Find the line with "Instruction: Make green" in the entries below, then output every line from it down to the line with "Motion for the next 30", exactly and with no pictures.

Top of Material to process

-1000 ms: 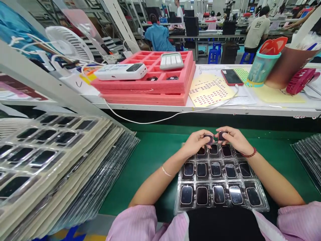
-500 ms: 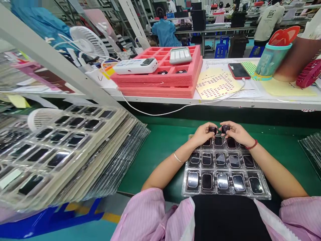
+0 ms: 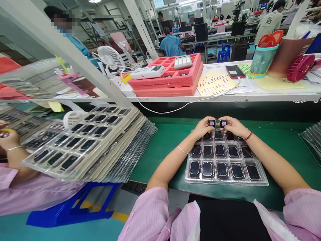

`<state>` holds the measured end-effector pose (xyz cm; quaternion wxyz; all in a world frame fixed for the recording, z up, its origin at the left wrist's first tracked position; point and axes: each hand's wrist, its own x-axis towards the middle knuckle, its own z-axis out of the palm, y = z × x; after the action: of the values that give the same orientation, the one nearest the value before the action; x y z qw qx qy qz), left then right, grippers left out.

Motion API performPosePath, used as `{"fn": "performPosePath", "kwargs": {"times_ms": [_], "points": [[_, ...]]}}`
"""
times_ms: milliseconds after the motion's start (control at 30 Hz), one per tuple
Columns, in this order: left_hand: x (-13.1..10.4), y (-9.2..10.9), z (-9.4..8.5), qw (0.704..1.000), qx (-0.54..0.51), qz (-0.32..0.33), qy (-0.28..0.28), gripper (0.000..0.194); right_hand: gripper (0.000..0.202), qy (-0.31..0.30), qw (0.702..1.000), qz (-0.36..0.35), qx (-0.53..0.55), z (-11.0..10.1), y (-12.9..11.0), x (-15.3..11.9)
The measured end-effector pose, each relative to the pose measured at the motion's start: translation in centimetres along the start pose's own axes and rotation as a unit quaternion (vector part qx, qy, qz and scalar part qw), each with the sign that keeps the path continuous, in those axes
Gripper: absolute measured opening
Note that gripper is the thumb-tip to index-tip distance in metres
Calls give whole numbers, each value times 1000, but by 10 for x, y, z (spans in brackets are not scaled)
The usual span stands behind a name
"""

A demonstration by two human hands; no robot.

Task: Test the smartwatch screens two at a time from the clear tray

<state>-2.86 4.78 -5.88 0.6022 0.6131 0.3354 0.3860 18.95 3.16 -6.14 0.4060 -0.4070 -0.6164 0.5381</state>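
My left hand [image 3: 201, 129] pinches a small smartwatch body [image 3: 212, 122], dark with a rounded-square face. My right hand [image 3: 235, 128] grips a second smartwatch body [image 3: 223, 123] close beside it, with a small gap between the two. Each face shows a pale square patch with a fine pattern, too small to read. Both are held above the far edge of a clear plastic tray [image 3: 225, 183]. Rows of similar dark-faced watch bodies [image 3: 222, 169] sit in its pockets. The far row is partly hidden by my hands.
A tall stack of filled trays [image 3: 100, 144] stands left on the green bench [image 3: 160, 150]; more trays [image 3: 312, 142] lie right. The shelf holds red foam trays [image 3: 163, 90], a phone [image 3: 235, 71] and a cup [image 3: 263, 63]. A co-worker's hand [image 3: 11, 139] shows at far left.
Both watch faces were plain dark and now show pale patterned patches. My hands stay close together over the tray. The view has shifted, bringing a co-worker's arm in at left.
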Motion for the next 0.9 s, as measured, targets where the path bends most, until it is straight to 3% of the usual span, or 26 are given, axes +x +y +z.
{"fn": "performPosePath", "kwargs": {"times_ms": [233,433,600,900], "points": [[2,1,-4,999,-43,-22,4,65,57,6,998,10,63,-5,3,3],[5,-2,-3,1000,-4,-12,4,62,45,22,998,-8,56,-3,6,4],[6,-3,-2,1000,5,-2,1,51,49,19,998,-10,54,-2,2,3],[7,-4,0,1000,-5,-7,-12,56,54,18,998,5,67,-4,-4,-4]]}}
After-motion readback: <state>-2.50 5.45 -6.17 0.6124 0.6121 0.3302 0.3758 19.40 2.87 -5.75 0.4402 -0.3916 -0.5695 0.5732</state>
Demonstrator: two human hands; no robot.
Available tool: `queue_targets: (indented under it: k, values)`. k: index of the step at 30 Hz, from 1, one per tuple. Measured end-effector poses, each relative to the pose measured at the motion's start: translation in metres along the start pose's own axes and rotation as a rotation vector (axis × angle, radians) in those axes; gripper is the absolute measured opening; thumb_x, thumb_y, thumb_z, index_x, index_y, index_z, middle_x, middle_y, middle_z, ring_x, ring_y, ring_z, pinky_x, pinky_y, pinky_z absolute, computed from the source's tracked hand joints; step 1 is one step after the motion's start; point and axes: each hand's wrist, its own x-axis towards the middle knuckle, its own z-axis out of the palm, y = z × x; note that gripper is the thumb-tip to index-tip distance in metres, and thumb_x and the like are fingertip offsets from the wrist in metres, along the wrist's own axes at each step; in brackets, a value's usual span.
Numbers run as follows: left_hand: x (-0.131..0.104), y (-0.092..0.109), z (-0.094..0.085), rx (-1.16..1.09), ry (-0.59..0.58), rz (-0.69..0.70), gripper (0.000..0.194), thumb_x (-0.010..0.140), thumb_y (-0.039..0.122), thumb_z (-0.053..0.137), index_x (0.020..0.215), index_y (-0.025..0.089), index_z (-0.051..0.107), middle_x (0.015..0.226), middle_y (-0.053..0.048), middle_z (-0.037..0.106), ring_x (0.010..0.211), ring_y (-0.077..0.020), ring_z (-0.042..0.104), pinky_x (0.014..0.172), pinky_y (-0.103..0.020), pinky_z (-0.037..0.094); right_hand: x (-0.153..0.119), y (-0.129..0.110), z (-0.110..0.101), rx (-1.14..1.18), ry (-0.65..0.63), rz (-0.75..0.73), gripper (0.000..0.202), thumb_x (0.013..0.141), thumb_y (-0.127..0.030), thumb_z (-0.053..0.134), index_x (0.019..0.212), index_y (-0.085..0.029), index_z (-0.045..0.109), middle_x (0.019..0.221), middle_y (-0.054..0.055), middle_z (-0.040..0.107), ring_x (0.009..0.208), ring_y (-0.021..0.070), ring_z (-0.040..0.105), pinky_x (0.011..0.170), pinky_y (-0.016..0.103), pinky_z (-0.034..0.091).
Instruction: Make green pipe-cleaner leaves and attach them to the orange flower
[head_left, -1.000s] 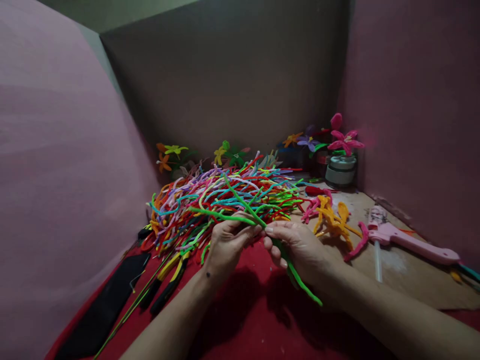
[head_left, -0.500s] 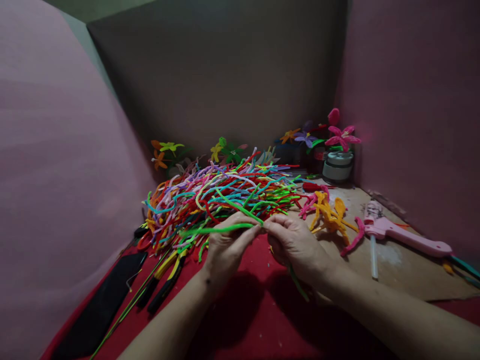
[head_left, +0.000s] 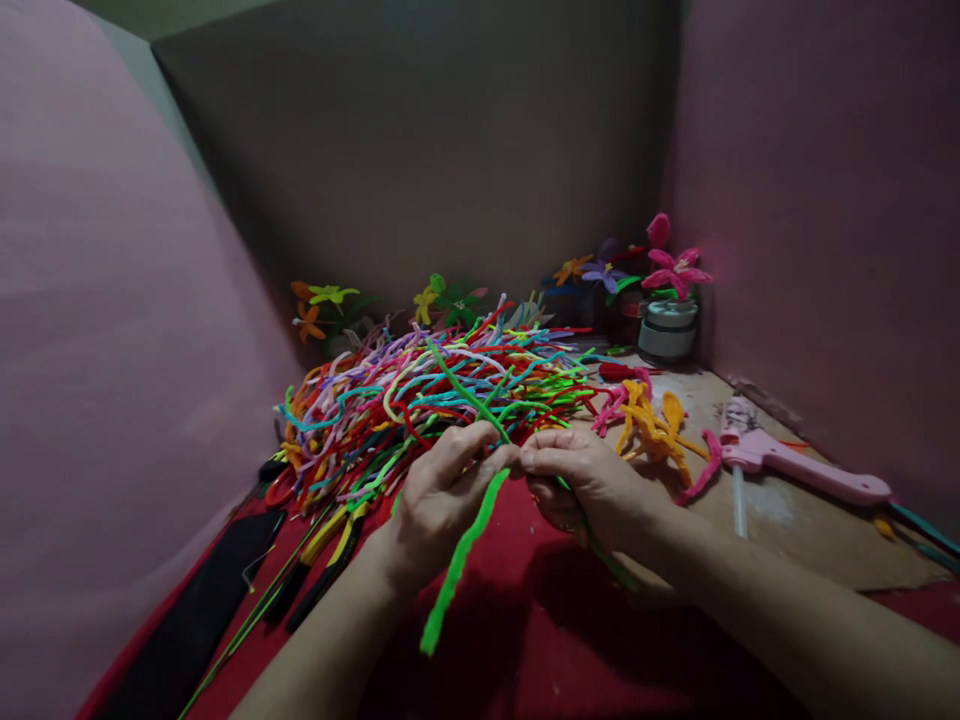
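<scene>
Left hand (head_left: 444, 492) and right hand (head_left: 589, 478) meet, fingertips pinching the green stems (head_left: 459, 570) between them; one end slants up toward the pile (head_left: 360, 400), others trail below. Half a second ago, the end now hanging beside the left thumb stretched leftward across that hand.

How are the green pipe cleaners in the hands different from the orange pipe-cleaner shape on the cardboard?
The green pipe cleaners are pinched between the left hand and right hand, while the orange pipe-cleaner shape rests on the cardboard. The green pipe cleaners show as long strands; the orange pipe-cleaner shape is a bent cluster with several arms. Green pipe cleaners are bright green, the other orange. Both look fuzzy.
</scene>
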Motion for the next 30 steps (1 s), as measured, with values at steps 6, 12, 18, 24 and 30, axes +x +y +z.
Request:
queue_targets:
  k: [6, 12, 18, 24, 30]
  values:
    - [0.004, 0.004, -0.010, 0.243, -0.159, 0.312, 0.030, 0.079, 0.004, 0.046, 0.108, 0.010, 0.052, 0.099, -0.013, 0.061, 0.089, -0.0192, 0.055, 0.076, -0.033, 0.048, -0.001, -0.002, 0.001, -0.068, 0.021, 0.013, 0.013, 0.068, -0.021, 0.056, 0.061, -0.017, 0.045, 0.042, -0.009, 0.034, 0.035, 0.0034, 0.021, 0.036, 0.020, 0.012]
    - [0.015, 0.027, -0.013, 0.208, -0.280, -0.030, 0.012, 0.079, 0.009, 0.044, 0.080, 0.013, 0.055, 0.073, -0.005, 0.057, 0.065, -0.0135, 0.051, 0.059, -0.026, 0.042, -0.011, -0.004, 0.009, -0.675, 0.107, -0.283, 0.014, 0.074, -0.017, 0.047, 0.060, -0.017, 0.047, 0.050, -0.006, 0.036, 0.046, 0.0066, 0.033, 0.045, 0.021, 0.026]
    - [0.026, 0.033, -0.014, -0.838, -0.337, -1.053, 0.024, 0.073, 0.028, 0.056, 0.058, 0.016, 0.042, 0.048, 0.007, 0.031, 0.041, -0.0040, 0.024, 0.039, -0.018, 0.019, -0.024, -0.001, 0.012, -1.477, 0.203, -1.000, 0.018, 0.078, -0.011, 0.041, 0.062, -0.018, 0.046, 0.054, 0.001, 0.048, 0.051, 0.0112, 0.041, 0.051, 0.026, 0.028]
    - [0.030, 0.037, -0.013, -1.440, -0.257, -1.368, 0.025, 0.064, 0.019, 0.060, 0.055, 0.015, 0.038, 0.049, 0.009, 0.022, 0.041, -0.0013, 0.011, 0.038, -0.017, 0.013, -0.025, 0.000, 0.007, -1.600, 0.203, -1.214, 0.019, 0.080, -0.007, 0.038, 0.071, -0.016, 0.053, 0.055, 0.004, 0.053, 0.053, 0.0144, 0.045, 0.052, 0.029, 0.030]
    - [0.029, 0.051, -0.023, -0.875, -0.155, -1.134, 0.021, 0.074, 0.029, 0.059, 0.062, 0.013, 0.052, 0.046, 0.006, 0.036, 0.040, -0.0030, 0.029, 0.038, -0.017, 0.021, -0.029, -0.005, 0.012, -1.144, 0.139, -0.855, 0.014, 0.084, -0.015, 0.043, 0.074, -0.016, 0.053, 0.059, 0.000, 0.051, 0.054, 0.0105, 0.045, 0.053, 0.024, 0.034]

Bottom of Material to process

**Exercise output:**
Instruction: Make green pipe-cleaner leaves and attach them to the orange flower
[head_left, -1.000s] 
[head_left, -0.500s] 
[head_left, +0.000s] 
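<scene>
Left hand (head_left: 444, 492) and right hand (head_left: 589, 478) meet, fingertips pinching the green stems (head_left: 459, 570) between them; one end slants up toward the pile (head_left: 360, 400), others trail below. Half a second ago, the end now hanging beside the left thumb stretched leftward across that hand.

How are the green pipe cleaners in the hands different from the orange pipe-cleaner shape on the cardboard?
The green pipe cleaners are pinched between the left hand and right hand, while the orange pipe-cleaner shape rests on the cardboard. The green pipe cleaners show as long strands; the orange pipe-cleaner shape is a bent cluster with several arms. Green pipe cleaners are bright green, the other orange. Both look fuzzy.
</scene>
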Motion for the next 30 steps (1 s), as measured, with values at steps 6, 12, 18, 24 and 30, axes +x +y +z.

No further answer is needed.